Search code examples
puppeteerapify

Crawl urls from sitemap.xml using Apify Puppeteer and requestQueue


Apify can crawl links from sitemap.xml

const Apify = require('apify');

Apify.main(async () => {
    const requestList = new Apify.RequestList({
        sources: [{ requestsFromUrl: 'https://edition.cnn.com/sitemaps/cnn/news.xml' }],
    });
    await requestList.initialize();

    const crawler = new Apify.PuppeteerCrawler({
        requestList,
        handlePageFunction: async ({ page, request }) => {
            console.log(`Processing ${request.url}...`);
            await Apify.pushData({
                url: request.url,
                title: await page.title(),
                html: await page.content(),
            });
        },
    });

    await crawler.run();
    console.log('Done.');
});

https://sdk.apify.com/docs/examples/puppeteersitemap#docsNav

However, I am not sure how to crawl links from sitemap.xml if I am using requestQueue. For ex:

const requestQueue = await Apify.openRequestQueue();
await requestQueue.addRequest({url: "https://google.com});

 //this is not working. Apify is simply crawling sitemap.xml 
 //and not adding urls from sitemap.xml to requestQueue
 await requestQueue.addRequest({url:`https://google.com/sitemap.xml`});

 const crawler = new Apify.PuppeteerCrawler({
    requestQueue,

    // This function is called for every page the crawler visits
    handlePageFunction: async (context) => {


        const {request, page} = context;

        const title = await page.title();
        let page_url = request.url;
        console.log(`Title of ${page_url}: ${title}`);

        await Apify.utils.enqueueLinks({
            page, selector: 'a', pseudoUrls, requestQueue});
    },


});

await crawler.run();

Solution

  • The great thing about Apify is that you can use both RequestList and RequestQueue together. In that case, items are taken from the list to the queue as you scrape (not overloading the queue). By using both, you get the best from both worlds.

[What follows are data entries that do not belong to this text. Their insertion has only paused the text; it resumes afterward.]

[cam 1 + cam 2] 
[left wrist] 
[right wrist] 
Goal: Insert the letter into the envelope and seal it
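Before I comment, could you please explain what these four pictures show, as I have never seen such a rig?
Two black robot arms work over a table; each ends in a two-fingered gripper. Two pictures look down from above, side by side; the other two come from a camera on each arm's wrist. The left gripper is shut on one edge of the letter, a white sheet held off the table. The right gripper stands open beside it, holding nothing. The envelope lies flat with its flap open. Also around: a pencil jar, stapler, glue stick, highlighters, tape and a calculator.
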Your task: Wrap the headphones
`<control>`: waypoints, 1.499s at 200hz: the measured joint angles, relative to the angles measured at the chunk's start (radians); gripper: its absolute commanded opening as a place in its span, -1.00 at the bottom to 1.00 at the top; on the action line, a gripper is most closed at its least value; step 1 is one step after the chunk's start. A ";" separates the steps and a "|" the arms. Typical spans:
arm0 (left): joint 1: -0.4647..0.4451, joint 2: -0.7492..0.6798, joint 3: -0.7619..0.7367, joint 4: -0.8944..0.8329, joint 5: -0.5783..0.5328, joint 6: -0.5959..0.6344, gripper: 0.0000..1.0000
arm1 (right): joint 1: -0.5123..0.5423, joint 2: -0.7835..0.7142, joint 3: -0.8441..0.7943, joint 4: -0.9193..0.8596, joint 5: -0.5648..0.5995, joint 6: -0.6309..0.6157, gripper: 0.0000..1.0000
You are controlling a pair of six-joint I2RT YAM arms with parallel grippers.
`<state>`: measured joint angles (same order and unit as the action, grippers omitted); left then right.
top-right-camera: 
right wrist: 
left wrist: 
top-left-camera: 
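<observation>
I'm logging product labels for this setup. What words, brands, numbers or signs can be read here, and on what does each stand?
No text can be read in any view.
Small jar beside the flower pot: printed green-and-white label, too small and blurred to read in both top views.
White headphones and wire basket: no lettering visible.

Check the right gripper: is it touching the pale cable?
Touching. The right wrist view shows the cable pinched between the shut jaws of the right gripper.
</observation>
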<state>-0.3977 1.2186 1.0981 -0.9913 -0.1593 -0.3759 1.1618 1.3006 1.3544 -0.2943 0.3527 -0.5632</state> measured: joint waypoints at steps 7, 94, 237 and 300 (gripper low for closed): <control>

    Apify.main(async () => {
        const requestList = new Apify.RequestList({
            sources: [{ requestsFromUrl: 'https://edition.cnn.com/sitemaps/cnn/news.xml' }],
        });
        await requestList.initialize();
    
        const requestQueue = await Apify.openRequestQueue();
    
        const crawler = new Apify.PuppeteerCrawler({
            requestList,
            requestQueue,
            handlePageFunction: async ({ page, request }) => {
                console.log(`Processing ${request.url}...`);
    
                // This is just an example, define your logic
                await Apify.utils.enqueueLinks({
                    page, selector: 'a', pseudoUrls: null, requestQueue,
                });
                await Apify.pushData({
                    url: request.url,
                    title: await page.title(),
                    html: await page.content(),
                });
            },
        });
    
        await crawler.run();
        console.log('Done.');
    });
    

    If you want to use just the queue, you will need to parse the XML yourself. Of course, this is not a big issue. You can parse it easily with Cheerio either before the crawler or by using Apify.CheerioCrawler

    Anyway, we recommend using RequestList for bulk urls because it is basically instantly created in-memory but the queue is actually a database (or JSON files locally).